From January 30th till February 6th 2023 we experienced degraded performance across our system. Primarily this impacted notification latency; only an estimated 85% of notifications were delivered within our internal 10 minute target during this week.
We also saw minor delays in the time it took to dispatch Jobs to customer agents (up to 70 seconds for about 6 hours), increased latency updating build statuses (up to 10 minutes for 8 hours) and sluggish web response times.
Our subsequent investigation has highlighted numerous areas in which we can improve our systems and processes in order to better recognise and mitigate performance issues. While we recognised this specific performance issue as early as November 2021, for many reasons we failed to implement sufficient mitigations in time. Efforts are already underway to make our system design more resilient, uplift team capabilities and clarify responsibilities in order to make our response more effective in the future.
Our method of measuring and reacting to database load growing over the long term, such as through database load alerts, wasn’t effective in preventing this incident.
Efforts to improve database performance through partitioning were ineffective and in some cases made performance worse. This proved to be an expensive distraction which reduced our capacity to work on other, more effective, performance projects.
We have more work to do to make our teams truly cross-functional, so that the team that owns a particular feature has the capabilities to effectively manage it.

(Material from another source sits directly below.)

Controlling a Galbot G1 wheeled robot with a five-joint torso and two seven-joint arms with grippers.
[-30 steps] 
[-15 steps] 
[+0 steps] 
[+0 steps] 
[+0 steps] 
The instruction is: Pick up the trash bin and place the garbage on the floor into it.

Our asynchronous task execution architecture contributed to the length and complexity of this incident, by facilitating runaway database load.
Since this incident we have already completed numerous tasks, including separating Builds and Jobs tables from Organisations and Users. This has further improved database load headroom and we are progressing many of the tasks below:
—------------------------------------------------------------------------------------------------------------------------
We would like to share this interim report on the degraded performance for notifications and job dispatches you experienced at the start of this month.
From Tuesday 31st January until Monday 6th of February, Buildkite experienced varying levels of degraded performance of our asynchronous tasks.
The key contributing factor was increased load on our primary database.
The primary customer impacts were:
Job Dispatches: Buildkite Agents waiting for pipeline jobs to be assigned via the Agent API saw delays of up to 70 seconds between the 1st and 2nd of February.
Build status updates: Delays in this result in builds taking longer to reflect their final status and have a knock on effect to subsequent notifications being sent out. We saw delays of up to 12 minutes between the 31st of January and 3rd of February.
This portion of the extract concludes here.